The field of saltmarsh ecology, and many of the foundational concepts in ecosystem ecology, were created at UGAMI by scientists such as Eugene Odum and John Teal. Today, UGAMI is still at the forefront of coastal and estuarine research.

The flagship research project at UGAMI is the Georgia Coastal Ecosystems-Long-Term Ecological Research Program (GCE LTER). The GCE LTER is part of the National Science Foundation's Long Term Ecological Research Network, which consists of 28 research sites around North America and Antarctica. The GCE LTER was established by the National Science Foundation in 2000, and is the largest ecological research project on the Southeast Coast. The Georgia coast will experience many changes in the coming decades because of sea level rise, climate change, and human modification. GCE LTER is studying the estuary ecosystem to learn how it responds to these perturbations, and to better predict future changes to the coast.

UGAMI is used for both long-term and short-term research projects, conducted by scientists from many institutions. The field research conducted at UGAMI results in the publication of approximately 50 peer-reviewed scientific papers each year.

Long-term researchers generally maintain semi-permanent housing, offices, and laboratories, and have students and technicians stationed at the Marine Institute for months at a time. Short-term researchers generally stay in the Marine Institute's apartments and dormitory, and use the visitor labs. Although most of the visiting scientists come from the U.S., UGAMI also hosts international researchers.

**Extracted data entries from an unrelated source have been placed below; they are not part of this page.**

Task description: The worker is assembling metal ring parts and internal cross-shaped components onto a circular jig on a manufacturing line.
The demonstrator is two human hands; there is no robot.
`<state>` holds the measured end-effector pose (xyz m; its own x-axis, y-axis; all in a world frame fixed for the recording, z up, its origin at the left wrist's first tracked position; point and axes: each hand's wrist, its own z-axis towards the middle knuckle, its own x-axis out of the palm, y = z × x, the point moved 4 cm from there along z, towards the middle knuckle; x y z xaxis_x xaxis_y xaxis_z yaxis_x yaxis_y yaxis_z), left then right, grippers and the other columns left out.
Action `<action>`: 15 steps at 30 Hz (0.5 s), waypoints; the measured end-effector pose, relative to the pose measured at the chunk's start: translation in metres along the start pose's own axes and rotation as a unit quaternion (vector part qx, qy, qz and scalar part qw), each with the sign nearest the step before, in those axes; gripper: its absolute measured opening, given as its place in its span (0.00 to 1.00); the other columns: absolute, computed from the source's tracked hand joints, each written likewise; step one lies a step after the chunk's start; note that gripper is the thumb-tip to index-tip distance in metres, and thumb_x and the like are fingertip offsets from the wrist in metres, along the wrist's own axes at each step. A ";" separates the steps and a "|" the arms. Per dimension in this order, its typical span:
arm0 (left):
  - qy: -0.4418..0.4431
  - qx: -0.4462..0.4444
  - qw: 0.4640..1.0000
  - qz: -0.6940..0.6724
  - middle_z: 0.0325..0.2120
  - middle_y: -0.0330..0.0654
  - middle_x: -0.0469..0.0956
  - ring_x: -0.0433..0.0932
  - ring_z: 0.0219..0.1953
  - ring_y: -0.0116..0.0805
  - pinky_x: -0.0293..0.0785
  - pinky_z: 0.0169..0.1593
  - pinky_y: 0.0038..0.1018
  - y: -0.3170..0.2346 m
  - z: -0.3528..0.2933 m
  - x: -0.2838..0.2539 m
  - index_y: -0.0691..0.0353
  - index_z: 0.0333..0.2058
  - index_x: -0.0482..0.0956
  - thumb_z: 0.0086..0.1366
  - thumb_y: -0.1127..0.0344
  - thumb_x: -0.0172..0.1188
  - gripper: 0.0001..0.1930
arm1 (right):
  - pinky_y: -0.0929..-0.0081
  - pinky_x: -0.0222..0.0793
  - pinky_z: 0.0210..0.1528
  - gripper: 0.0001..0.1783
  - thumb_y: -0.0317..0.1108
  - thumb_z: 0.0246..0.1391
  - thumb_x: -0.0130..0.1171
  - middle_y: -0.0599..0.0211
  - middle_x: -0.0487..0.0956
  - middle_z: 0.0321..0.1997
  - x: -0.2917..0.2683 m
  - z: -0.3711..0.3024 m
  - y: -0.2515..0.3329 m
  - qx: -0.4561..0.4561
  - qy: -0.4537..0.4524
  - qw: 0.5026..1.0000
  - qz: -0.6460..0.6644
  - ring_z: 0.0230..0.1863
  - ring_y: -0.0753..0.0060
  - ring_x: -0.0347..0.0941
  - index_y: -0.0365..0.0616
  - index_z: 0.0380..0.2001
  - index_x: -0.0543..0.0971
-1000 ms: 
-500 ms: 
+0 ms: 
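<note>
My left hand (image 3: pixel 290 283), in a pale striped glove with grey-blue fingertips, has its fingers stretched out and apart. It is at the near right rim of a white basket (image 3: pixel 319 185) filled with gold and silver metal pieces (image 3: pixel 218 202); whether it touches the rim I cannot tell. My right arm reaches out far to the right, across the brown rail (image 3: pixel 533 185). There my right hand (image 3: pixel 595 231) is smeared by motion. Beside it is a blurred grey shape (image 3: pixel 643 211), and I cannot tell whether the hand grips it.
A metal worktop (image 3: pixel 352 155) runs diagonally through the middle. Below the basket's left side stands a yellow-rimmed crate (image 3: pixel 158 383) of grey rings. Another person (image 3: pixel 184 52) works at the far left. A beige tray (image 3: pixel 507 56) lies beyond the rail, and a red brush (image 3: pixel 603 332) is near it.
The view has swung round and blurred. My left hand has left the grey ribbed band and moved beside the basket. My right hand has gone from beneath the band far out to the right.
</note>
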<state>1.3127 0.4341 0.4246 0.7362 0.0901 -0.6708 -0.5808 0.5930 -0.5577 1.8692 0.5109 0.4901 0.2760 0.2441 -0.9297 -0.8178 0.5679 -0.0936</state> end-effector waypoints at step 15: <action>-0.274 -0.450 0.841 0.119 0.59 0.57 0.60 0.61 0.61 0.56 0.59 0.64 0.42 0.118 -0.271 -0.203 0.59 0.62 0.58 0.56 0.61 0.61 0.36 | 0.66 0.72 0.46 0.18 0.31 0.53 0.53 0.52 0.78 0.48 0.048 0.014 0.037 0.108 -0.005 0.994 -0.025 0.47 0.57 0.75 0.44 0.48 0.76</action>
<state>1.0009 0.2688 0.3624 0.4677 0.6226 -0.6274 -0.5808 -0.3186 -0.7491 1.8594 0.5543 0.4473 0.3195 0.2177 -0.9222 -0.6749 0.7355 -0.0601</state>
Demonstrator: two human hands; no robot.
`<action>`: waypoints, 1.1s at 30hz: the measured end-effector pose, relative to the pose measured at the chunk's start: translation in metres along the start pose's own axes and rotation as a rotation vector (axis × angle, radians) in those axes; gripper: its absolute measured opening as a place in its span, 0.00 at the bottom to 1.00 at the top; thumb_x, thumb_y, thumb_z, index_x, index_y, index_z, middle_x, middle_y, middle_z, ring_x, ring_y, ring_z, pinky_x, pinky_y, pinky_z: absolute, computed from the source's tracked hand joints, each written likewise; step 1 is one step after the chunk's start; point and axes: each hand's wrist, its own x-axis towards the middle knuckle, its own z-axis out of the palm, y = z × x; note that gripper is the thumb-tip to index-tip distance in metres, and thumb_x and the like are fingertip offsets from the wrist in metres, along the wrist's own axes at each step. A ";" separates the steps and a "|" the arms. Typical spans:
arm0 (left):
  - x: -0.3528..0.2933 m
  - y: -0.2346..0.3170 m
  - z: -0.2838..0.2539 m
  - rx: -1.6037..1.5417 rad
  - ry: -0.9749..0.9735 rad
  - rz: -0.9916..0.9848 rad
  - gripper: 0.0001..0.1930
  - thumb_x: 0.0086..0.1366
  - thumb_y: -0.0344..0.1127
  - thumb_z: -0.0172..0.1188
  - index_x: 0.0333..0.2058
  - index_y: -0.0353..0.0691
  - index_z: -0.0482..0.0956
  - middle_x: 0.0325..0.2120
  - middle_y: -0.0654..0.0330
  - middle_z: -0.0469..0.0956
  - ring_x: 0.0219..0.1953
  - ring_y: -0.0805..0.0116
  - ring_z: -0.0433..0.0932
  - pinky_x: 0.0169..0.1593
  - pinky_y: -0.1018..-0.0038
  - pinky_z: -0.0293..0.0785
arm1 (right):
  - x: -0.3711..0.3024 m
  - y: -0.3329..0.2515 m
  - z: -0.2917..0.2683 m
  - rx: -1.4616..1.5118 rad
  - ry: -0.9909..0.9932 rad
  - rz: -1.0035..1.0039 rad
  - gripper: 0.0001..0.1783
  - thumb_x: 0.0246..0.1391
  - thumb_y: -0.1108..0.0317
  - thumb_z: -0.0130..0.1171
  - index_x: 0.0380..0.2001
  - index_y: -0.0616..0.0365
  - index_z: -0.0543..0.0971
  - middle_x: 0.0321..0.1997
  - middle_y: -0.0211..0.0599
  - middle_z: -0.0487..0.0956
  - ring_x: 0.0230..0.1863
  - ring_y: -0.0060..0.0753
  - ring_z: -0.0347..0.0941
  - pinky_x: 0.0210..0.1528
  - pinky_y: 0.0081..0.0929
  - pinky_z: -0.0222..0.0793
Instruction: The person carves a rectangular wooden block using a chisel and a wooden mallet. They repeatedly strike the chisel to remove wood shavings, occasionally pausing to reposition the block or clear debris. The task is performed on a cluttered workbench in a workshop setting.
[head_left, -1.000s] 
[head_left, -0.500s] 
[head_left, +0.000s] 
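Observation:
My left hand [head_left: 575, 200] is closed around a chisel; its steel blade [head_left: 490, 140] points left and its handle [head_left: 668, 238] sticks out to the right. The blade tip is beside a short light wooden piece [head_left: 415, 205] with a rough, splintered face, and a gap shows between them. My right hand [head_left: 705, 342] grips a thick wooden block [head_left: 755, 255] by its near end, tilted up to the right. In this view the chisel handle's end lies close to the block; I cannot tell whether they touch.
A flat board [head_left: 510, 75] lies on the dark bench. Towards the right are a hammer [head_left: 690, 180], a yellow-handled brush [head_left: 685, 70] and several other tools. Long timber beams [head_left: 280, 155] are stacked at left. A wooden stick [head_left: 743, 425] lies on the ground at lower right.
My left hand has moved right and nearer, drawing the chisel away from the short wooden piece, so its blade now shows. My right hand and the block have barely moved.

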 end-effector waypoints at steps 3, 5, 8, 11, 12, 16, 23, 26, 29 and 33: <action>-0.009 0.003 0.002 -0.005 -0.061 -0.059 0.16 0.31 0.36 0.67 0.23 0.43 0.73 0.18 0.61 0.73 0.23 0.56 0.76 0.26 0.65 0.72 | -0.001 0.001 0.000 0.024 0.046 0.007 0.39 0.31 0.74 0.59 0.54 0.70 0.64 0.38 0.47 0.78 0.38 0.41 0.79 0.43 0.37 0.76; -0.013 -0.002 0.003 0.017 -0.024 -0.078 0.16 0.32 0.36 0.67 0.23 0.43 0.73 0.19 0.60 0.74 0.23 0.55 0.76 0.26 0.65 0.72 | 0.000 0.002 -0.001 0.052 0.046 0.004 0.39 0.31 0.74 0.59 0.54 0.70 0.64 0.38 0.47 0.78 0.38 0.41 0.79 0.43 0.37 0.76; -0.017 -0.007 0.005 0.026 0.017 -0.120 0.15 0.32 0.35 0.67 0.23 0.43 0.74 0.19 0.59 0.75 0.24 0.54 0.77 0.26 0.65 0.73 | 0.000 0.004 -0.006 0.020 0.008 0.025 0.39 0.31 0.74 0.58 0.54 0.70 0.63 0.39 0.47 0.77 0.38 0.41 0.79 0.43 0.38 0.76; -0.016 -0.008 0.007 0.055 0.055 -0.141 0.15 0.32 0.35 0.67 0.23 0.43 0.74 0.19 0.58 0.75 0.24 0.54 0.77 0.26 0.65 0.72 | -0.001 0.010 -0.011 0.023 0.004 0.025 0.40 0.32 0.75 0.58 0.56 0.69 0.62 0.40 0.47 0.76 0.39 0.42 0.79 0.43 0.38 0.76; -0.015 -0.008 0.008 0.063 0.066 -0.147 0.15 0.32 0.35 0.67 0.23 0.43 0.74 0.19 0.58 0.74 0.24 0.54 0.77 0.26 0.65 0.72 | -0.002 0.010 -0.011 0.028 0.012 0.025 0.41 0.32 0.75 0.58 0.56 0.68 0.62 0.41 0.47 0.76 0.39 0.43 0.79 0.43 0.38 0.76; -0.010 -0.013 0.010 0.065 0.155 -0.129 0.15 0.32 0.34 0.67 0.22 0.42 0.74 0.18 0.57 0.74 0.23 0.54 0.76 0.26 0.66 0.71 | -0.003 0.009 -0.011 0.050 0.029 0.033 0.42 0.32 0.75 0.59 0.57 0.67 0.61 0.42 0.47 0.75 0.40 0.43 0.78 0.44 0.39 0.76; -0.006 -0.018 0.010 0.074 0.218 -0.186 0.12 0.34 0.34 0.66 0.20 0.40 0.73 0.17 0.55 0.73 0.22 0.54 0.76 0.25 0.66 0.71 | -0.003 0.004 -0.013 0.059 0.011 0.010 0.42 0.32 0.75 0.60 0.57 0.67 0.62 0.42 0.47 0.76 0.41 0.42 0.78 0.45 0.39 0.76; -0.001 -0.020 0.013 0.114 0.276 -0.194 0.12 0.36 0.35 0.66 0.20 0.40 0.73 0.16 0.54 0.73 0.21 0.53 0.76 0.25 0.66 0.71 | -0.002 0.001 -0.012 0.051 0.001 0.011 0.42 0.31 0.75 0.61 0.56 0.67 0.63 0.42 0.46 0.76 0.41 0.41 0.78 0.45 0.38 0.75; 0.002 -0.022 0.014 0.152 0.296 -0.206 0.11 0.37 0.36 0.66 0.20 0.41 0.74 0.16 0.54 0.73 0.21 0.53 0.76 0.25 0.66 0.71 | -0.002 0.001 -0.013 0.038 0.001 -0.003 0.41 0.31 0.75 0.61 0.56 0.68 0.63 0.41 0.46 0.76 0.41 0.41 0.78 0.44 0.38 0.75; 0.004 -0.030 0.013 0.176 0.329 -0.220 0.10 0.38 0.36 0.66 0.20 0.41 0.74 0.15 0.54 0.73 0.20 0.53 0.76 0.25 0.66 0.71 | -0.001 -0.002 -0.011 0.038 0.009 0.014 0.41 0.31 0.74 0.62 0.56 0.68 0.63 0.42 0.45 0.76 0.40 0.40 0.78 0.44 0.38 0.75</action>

The greatest assets that UGAMI offers visiting scientists are:

- Access – UGAMI offers access to protected barrier island habitats, including some of the most expansive and relatively undisturbed salt marshes along the U.S. eastern seaboard.
- Data – Researchers can build on long-term monitoring data, together with the results from numerous directed studies.
- Community – UGAMI serves as a focal point that fosters connections among scholars from multiple institutions and fields of study.